The movie mogul who turned a Bollywood outfit into a global empire

Kishore Lulla is the unassuming film mogul who dominates the worldwide distribution of India's vast Bollywood output.

"If somebody had said 30 years ago that the Japanese car industry would overtake General Motors, people would have laughed. But that is what is going to happen in the movie industry." So says Kishore Lulla, the man labelled "an anomaly" by Management Today. That's down to a remarkably small ego for someone who has made a fortune in an industry "whose vainglorious thesps put our own self-absorbed luvvies in the shade". Having long ago cleaned up as the first international distributor of Bollywood films, this shy, London-based entrepreneur has become a fully-fledged movie mogul, bent on creating the biggest studio in Mumbai. Given the cash advantage the latter now wields over its erstwhile mentor Hollywood, "if he plays his cards right he might just become the biggest combatant in the film world".

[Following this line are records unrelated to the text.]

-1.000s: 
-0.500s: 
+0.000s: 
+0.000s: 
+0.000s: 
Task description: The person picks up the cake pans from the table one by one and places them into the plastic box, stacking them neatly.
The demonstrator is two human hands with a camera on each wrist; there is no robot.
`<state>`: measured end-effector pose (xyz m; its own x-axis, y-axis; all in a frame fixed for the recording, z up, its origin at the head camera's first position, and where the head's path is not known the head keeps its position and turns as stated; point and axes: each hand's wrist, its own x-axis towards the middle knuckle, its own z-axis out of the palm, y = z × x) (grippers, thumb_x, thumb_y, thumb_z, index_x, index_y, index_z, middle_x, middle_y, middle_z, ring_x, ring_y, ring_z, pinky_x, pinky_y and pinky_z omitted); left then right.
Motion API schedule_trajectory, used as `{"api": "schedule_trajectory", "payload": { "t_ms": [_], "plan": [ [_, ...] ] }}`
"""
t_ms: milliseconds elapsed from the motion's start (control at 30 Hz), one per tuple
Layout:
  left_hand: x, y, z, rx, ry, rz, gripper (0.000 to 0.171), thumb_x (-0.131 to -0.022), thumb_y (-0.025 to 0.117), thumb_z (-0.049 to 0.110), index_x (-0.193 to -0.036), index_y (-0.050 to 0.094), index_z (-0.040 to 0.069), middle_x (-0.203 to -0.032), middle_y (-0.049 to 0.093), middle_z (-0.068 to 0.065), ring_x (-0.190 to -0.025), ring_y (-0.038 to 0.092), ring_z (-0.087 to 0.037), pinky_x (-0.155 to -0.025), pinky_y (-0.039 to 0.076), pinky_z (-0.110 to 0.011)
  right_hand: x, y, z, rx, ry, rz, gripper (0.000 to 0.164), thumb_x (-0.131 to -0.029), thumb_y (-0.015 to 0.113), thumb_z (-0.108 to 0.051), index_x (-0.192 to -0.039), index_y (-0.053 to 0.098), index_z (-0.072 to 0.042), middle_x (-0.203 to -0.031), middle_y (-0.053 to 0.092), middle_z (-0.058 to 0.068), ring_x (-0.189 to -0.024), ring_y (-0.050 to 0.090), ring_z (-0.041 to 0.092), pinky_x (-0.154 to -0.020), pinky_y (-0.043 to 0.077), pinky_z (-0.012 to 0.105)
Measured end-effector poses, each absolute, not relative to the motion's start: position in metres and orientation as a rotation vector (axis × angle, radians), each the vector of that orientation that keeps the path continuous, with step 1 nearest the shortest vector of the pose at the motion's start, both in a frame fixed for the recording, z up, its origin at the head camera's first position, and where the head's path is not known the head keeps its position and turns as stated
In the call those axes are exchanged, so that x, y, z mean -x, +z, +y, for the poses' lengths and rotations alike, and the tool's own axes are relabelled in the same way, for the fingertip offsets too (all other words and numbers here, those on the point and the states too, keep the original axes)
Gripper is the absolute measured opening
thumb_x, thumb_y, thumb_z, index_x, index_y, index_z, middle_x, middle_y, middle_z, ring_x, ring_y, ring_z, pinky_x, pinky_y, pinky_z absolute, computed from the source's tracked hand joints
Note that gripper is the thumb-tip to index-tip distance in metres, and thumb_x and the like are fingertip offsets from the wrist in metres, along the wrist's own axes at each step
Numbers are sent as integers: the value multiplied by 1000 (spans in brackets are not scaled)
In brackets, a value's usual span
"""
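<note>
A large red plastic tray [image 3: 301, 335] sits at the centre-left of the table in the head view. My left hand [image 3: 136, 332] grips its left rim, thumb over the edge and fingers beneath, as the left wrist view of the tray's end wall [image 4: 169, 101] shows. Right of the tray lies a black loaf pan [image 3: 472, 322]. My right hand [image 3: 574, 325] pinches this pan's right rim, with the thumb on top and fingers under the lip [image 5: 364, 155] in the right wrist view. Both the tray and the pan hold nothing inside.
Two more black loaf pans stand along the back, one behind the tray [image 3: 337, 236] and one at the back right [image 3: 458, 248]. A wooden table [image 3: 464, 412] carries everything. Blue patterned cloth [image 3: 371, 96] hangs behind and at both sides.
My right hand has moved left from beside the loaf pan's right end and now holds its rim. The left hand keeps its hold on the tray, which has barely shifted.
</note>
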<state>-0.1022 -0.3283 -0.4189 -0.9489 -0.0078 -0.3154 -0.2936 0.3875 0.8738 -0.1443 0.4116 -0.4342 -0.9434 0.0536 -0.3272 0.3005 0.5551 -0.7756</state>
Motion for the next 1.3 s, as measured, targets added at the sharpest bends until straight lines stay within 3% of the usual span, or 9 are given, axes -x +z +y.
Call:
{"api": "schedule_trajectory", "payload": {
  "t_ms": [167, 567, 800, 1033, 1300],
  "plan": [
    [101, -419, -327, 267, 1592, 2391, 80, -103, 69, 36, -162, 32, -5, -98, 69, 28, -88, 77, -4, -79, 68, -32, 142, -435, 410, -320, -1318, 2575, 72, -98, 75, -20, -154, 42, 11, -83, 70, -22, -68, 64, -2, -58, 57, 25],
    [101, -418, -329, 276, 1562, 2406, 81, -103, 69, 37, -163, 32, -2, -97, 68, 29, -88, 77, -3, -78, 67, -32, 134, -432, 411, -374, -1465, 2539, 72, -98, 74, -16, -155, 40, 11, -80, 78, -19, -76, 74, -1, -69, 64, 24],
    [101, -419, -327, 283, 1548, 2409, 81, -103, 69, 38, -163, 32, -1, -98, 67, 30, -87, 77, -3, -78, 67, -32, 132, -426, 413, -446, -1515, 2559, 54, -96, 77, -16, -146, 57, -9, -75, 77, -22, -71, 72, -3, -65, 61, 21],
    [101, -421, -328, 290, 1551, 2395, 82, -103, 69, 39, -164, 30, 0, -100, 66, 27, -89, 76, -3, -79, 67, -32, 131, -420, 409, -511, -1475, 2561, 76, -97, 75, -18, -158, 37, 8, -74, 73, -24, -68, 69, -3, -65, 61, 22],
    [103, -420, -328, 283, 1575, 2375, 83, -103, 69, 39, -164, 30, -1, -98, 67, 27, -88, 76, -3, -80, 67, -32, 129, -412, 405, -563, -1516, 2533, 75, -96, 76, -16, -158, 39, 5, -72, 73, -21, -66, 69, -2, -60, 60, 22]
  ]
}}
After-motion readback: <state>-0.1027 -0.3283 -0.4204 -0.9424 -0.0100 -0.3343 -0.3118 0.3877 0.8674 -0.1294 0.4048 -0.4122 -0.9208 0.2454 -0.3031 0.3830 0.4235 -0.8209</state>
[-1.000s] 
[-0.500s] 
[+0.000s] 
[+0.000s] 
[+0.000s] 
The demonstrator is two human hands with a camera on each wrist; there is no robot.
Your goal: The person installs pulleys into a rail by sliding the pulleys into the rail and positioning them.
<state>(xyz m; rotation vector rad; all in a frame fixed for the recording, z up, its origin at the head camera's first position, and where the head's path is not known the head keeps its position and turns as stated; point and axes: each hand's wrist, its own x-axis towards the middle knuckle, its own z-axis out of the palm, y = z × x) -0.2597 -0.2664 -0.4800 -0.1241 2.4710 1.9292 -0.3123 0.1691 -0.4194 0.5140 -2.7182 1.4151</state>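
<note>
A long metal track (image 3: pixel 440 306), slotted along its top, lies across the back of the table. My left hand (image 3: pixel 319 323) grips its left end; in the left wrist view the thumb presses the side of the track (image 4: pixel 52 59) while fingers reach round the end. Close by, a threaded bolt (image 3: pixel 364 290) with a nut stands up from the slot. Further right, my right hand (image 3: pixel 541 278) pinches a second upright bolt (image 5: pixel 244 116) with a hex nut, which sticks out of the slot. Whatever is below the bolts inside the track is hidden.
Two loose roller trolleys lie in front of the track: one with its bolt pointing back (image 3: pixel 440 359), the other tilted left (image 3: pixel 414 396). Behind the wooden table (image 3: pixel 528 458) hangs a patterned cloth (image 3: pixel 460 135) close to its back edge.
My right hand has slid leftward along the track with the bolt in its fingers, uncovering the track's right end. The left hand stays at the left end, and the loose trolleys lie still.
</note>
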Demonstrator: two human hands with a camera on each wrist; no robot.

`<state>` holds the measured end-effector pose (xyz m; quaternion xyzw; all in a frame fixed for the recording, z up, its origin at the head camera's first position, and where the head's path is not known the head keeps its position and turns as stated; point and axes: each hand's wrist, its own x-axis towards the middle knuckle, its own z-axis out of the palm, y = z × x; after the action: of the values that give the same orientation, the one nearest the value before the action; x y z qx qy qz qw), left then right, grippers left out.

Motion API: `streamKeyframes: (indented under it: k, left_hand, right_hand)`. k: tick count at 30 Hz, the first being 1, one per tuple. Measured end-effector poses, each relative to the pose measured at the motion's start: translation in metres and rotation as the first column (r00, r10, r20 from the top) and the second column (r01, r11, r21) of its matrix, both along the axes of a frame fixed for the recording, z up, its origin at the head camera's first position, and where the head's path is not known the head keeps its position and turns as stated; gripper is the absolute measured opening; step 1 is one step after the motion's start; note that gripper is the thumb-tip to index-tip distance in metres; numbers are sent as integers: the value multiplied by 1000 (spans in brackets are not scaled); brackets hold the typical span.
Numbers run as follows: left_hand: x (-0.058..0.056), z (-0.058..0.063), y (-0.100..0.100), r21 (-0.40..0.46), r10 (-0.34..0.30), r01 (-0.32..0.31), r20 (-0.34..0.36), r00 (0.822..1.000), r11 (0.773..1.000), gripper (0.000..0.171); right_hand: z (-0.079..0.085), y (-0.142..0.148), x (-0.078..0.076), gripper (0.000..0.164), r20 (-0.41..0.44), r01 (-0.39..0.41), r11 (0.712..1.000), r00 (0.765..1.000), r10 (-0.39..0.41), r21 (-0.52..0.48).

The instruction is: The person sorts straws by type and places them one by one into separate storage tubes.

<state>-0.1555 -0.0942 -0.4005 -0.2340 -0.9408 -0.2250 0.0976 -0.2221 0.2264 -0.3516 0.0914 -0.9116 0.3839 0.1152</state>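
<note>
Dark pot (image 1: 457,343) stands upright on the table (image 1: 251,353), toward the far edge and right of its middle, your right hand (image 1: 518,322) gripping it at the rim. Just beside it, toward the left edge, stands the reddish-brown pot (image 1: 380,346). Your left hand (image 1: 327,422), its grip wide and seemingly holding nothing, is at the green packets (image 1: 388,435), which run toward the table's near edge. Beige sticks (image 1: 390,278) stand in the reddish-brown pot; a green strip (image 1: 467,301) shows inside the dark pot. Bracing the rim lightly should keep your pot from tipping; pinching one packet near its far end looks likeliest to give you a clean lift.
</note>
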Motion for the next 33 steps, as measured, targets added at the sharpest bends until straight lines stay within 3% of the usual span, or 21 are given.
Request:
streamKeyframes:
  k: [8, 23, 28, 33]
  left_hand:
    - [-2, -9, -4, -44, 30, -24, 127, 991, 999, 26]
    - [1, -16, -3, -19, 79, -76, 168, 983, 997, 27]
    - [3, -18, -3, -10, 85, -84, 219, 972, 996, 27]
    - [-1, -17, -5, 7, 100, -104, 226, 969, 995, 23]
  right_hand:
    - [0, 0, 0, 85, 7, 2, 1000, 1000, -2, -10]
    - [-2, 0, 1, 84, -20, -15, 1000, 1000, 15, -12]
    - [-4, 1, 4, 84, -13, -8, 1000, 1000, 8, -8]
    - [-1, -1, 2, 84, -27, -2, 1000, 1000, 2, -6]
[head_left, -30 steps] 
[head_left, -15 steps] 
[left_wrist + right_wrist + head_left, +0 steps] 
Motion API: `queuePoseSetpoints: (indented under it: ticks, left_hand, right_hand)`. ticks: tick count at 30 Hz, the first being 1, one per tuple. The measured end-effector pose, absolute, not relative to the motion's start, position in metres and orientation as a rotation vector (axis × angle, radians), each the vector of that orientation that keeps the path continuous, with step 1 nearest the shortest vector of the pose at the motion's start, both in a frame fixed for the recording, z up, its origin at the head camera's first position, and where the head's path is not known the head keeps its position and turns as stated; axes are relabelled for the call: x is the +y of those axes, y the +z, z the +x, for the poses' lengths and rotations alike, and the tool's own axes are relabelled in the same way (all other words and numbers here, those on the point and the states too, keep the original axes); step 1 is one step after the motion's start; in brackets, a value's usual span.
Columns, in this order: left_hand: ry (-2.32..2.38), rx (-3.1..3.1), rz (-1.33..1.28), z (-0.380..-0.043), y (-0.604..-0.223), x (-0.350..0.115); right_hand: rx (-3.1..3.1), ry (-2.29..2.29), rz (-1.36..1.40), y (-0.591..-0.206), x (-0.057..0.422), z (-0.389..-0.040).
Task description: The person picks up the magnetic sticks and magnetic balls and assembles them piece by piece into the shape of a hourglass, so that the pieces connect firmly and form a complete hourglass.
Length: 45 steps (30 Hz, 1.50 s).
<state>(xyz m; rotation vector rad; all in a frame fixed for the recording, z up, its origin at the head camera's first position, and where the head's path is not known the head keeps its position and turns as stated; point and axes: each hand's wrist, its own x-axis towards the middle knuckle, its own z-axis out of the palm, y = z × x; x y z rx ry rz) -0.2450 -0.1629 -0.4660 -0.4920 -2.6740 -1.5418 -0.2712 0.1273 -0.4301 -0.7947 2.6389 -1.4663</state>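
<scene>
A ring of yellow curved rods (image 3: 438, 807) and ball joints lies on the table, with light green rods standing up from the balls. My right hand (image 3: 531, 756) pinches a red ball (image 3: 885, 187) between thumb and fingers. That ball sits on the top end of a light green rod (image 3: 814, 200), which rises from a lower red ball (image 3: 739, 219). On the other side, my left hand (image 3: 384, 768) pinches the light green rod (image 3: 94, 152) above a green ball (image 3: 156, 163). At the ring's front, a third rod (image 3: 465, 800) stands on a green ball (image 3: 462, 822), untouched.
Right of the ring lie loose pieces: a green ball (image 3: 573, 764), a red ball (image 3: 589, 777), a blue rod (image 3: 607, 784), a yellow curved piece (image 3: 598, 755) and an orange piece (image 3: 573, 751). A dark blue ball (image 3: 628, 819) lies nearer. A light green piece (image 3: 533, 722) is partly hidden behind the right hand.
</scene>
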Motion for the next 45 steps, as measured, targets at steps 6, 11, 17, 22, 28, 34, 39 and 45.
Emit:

Lulla's 'Big Bang moment' came in 2002 when the Indian government finally gave the film business formal industry status. Despite the typically saccharine nature of its output, up until then Bollywood had long been "the biggest money-laundering operation in Asia". The industry was so notorious for its mob links and violence (in the 1990s a minister of culture was jailed for shooting his secretary in a fit of rage) that no Indian bank was allowed near it. So when Lulla turned his sights back east, after an exile of 25 years, his key advantage was that his "hands were clean". When he floated his group, Eros International (LON:EROS), on Aim in 2006, he had little difficulty raising $100m from institutional investors keen on the potential for market growth (see below). Eros now covers all the bases, says The New York Times. It still dominates international distribution out of Bollywood, but it is also the leading importer of Hollywood films into India. Meanwhile, Lulla's movie studio has proved a magnet for stars including Shahrukh Khan, the heart-throb "King of Bollywood" and has 50 films in the pipeline for the next year alone.